Declaring that “no country is safe from the devastating impacts of extreme weather,” UN Secretary-General António Guterres called for a global surge in early warning systems to protect lives, economies, and ecosystems from climate-fuelled disasters.​

Speaking at the 75th anniversary of the World Meteorological Organization (WMO), Guterres hailed the agency as “a barometer of truth” and “a shining example of science supporting humanity.” It was his first address to the WMO, reflecting the agency’s central role in turning climate science into life-saving action.

“Without your rigorous modelling and forecasting, we would not know what lies ahead — or how to prepare for it,” he told delegates gathered at WMO headquarters in Geneva.

The occasion doubled as the midway checkpoint for the Early Warnings for All (EW4All) initiative, launched by Guterres in 2022 to ensure every person on Earth is protected by life-saving warning systems by 2027.

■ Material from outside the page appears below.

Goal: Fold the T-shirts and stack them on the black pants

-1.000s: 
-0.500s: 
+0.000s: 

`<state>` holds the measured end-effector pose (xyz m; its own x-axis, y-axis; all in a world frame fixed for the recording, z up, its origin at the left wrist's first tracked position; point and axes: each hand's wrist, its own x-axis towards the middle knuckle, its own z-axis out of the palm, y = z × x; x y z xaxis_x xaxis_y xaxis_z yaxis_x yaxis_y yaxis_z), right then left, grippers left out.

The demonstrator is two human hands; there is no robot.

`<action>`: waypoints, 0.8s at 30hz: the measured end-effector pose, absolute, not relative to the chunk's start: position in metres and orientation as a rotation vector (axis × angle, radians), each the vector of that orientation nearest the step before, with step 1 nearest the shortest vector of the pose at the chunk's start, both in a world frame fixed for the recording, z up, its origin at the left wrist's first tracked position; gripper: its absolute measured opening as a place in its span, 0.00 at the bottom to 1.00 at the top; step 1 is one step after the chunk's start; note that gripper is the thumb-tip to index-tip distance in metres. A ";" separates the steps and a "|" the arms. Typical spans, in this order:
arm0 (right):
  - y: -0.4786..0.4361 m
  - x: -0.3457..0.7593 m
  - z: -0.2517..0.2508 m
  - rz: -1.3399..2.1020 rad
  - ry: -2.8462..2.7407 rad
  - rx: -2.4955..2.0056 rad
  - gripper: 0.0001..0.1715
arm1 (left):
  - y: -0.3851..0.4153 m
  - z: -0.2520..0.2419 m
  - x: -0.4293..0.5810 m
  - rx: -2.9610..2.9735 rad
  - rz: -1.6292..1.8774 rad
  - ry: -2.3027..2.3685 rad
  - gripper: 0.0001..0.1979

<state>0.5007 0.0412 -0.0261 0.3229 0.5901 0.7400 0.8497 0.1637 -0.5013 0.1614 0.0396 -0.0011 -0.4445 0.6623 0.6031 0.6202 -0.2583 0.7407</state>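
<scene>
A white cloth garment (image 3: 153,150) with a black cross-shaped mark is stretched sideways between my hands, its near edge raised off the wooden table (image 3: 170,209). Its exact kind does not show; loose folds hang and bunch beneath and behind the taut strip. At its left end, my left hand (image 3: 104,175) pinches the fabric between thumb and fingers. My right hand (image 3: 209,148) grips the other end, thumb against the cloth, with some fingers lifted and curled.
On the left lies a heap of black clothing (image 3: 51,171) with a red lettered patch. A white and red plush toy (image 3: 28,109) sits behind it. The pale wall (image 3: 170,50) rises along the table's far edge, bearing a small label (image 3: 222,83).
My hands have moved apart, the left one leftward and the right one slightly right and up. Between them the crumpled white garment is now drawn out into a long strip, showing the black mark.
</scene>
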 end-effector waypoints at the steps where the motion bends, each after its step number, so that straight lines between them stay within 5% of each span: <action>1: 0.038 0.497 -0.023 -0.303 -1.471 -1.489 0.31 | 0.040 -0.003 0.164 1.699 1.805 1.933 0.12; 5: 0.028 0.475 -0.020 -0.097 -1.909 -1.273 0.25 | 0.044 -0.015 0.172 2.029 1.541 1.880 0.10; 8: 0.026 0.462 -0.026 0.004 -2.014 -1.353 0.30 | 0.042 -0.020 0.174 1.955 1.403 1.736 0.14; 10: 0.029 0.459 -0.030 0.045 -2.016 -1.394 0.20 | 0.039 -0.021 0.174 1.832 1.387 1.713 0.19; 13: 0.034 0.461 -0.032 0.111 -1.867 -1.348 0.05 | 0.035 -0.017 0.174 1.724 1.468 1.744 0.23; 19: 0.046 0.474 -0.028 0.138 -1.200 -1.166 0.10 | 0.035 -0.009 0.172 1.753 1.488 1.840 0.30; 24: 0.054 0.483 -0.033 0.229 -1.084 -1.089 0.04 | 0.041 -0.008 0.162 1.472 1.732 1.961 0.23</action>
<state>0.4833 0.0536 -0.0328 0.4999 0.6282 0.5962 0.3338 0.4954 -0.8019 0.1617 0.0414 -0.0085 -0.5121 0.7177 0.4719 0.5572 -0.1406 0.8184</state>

WMO Secretary-General Celeste Saulo issued a “Call to Action,” urging all countries to close early warning gaps through expanded observation networks, strengthened hydrological services, and community-level outreach. “Every dollar invested in early warning saves up to fifteen in disaster losses,” she said.​

Saulo cautioned that despite major progress—108 countries now operate multi-hazard warning systems—the world’s poorest remain the least protected. Disaster mortality rates are six times higher in countries with limited early warning coverage.​

A 75-Year Legacy of Science for Action

Marking 75 years since it became a UN specialized agency, WMO used its Extraordinary Congress to reaffirm global cooperation in weather, water, and climate monitoring.​

President Abdulla al Mandous praised Guterres for embedding early warning systems into the international climate agenda: “Early warnings are now recognized at the highest levels as cost-effective, life-saving, and cross-cutting solutions that reduce risk and advance development,” he said.

Guterres urged three urgent priorities to achieve universal coverage: integrating early warnings across governance structures, boosting finance and debt relief for vulnerable nations, and aligning national climate plans to limit temperature rise to 1.5°C.

“Every life lost to disaster is one too many,” he said. “With science, solidarity, and political resolve, we can ensure a safer planet for all.”